If you need a change of scenery from the lively, crowded streets of Havana, look no further than the rural countryside of Viñales Valley. Located 120 miles west of Havana, this verdant valley sits within the Sierra de los Organos mountains. The valley is dotted with hundreds of steep limestone cliffs known as karsts. Locally named magotes, these karsts rise and tower over the valley, some reaching 1,000 feet. In addition to its lush topography, the valley is recognized as a Unesco World heritage site for its cultural significance. Farmers in Viñales practice traditional methods of growing tobacco that have remained unchanged for several centuries. With only one day to explore, our group booked a jam packed tour to experience the rich culture and pristine scenery in the rural jungles of Cuba.
We booked a private interactive tour for our group of six through Discover Vinales. A chartered cab picked us up from our AirBnB in Havana early in the morning and drove us two and a half hours to reach our first stop, the Los Jazmines lookout. We had been transported to rural paradise! Taking in the panoramic views of the valley, our knowledgeable tour guide greeted us and provided an overview of our eight hour tour! (twelve total including transportation). We were all skeptical and wondered how we would be able to complete the ambitious list of excursions listed on our itinerary. With no time to spare, hopped back in our tour van and set off to our first destination.
Tour program cost: 70 CUC or $70 USD per person
Transportation: 220 CUC or $220 USD ($37 per person) for an air conditioned van to take us between Havana Viñales
Cueva del Indio
We jumped right into the day by visiting Cueva del Indio, or Indian Cave. Named after the indigenous group who used to call this shelter, the cave is now a popular tourist attraction. It is one of the 300+ cave structures and underground rivers in the valley. We took a short boat ride through the two and a half mile cave, looking for nocturnal wildlife and examining the unique rock formations. As we approached the end of the cave, we were greeted again with the verdant scenery. This was a great introduction to the diverse terrain of the Viñales.
Mural de la Prehistoria
We headed next to Dos Hermanas Valley to view the massive Prehistoric Mural. Standing 400 feet tall and stretching 500 feet across a cliff wall, the composition is one of the largest open air paintings in the world. Created by artist Leovigildo González Morillo, the painting took 18 people and almost 5 years to complete. The drawing depicts evolutionary history, spanning from the first ancient organisms and the dawn of the dinosaurs, to prehistoric humankind. There are a few restaurants nearby, and we each enjoyed a Piña Colada to prepare us for our next adrenaline-filled activity.

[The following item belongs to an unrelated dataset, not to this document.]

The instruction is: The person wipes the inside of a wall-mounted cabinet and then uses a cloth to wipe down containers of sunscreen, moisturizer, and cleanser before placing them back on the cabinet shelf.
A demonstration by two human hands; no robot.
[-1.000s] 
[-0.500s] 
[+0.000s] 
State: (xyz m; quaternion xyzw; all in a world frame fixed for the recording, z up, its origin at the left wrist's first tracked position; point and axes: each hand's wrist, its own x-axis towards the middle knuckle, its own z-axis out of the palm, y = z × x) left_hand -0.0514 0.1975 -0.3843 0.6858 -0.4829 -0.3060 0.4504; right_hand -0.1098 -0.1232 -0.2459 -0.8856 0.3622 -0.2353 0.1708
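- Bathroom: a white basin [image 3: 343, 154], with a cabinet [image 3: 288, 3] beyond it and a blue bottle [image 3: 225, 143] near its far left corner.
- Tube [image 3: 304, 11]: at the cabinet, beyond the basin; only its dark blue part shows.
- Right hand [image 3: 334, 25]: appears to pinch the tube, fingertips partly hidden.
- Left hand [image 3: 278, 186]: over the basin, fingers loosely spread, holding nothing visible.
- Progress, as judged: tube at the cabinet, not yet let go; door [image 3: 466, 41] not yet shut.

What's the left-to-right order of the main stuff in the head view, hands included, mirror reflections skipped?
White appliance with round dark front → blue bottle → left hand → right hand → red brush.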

Next on the list was ziplining over the jungle landscape with the Canopy Tour El Fortin company. We strapped in and prepared to climb up the trees to reach the four zipline routes, totaling 3300 feet. One by one we zipped over the magote peaks, tropical trees, and abundant tobacco farms. We grew more and more confident as we approached the last line, wishing that it didn’t have to end!
Horseback riding through Valle de Silencio
Just as we caught our breath from ziplining, we arrived at our next adventure: horseback riding! We were a mix of seasoned and first time riders, and so we were a bit nervous to ride out in a large group. Our guides ensured us that everything would go without a hitch and paired us each with a whimsically named horse. Some of our favorites being, “mojito” and “libre” dubbed after the famous cuban cocktails.
For the next hour, we became a posse of cowboys riding through the rich red soil of the countryside. We got a genuine taste of the rural lifestyle, passing by farmers cultivating fields of green tobacco and waving to families in the village. Our horses followed each other one by one, stopping occasionally to graze on the grass and give each other a friendly sniff. We galloped back towards home, as the limestone cliffs drifted into the distant scenery. It was finally time to head back to our host’s house where we enjoyed a delicious home cooked meal.
Our last stop on this action packed tour capped off the day with fresh rolled cigars. The fertile land and tropical climate situates Viñales as the core of tobacco in Western Cuba. We were in for a treat because our host’s father taught us how he prepares tobacco and processes the leaves into cigars, all on their family farm. Keeping to tradition, the tobacco is plowed by oxen or handpicked, no machinery is used to sustain the quality.
As the farmer explained each step of the process, our friend Zach translated for the group. We learned about the different types of tobacco and wraps. While we may not have understood everything (our Spanish isn’t the best!), our senses filled the void, by touching, smelling, and tasting tobacco each step of the way. We inhaled the final product and satisfyingly checked-off trying a real cuban cigar from our bucket lists.
Unfortunately, the Cuban government seizes 90% of the local grown tobacco, leaving each family with only 10% to sell. We bought a large bundle to support their farm and show appreciation for all we had learned (and smoke, of course).
What a day! We all had a good laugh about just how much we stuffed in one day. This tour was by far the best way to squeeze in all of the sights of Viñales Valley in eight hours. We wished we could have stayed much longer to really immerse ourselves in the culture, and we recommend booking at least one night in the town if you can. But if you’re in a pinch for time, you can fit it all in we did!